Citation
- Authors: Nehls, J., Koppensteiner, H., Brack-Werner, R., Floss, T., Schindler, M.
- Year: 2014
- Journal: PLoS ONE 9 e105478
- Applications: in vitro / siRNA / INTERFERin
- Cell types:
- Name: HEK-293T
Description: Human embryonic kidney Fibroblast
Known as: HEK293T, 293T - Name: Human monocyte-derived macrophages
Description: Human primary monocyte-derived macrophages - Name: Jurkat
Description: Human acute T cell leukemia line
- Name: HEK-293T
Method
3 nM (Jurkat), 10 nM (HEK-293T), 200 nM (macrophages)
Abstract
The TAR DNA binding protein (TDP-43) was originally identified as a host cell factor binding to the HIV-1 LTR and thereby suppressing HIV-1 transcription and gene expression (Ou et al., J.Virol. 1995, 69(6):3584).
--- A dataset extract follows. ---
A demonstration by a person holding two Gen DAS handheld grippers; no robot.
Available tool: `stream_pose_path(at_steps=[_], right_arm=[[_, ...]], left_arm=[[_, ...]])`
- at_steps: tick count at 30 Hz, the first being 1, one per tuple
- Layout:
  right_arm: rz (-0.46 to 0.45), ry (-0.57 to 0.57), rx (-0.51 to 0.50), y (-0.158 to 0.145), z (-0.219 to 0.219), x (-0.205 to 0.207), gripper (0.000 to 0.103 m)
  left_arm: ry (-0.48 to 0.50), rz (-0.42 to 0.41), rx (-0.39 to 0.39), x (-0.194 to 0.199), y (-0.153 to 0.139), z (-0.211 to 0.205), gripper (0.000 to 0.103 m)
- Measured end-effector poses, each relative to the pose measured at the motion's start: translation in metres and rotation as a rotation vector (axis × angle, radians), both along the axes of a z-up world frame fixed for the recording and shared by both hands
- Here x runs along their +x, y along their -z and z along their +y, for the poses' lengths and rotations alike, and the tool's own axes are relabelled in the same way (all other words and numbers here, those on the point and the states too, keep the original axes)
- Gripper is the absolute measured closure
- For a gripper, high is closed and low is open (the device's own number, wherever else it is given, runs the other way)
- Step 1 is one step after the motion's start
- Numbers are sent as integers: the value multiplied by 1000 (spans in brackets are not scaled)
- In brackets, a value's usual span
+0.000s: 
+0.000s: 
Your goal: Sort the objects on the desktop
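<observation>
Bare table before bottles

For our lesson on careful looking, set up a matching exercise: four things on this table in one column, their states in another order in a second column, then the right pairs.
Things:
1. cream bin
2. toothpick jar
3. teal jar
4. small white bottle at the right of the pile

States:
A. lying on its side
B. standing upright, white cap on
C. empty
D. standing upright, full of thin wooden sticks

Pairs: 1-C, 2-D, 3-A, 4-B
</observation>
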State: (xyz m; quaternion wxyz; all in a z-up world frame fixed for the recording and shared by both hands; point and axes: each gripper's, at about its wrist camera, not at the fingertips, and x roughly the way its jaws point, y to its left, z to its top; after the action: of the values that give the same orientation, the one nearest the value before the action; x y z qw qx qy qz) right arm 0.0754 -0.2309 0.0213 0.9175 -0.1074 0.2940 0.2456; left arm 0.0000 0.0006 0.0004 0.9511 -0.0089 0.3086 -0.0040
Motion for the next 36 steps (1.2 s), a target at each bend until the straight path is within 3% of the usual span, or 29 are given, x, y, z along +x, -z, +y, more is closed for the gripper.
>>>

TDP-43 is a global regulator of transcription, can influence RNA metabolism in many different ways and is ubiquitously expressed. Thus, TDP-43 could be a major factor restricting HIV-1 replication at the level of LTR transcription and gene expression. These facts prompted us to revisit the role of TDP-43 for HIV-1 replication. We utilized established HIV-1 cell culture systems as well as primary cell models and performed a comprehensive analysis of TDP-43 function and investigated its putative impact on HIV-1 gene expression. In HIV-1 infected cells TDP-43 was neither degraded nor sequestered from the nucleus. Furthermore, TDP-43 overexpression as well as siRNA mediated knockdown did not affect HIV-1 gene expression and virus production in T cells and macrophages. In summary, our experiments argue against a restricting role of TDP-43 during HIV-1 replication in immune cells.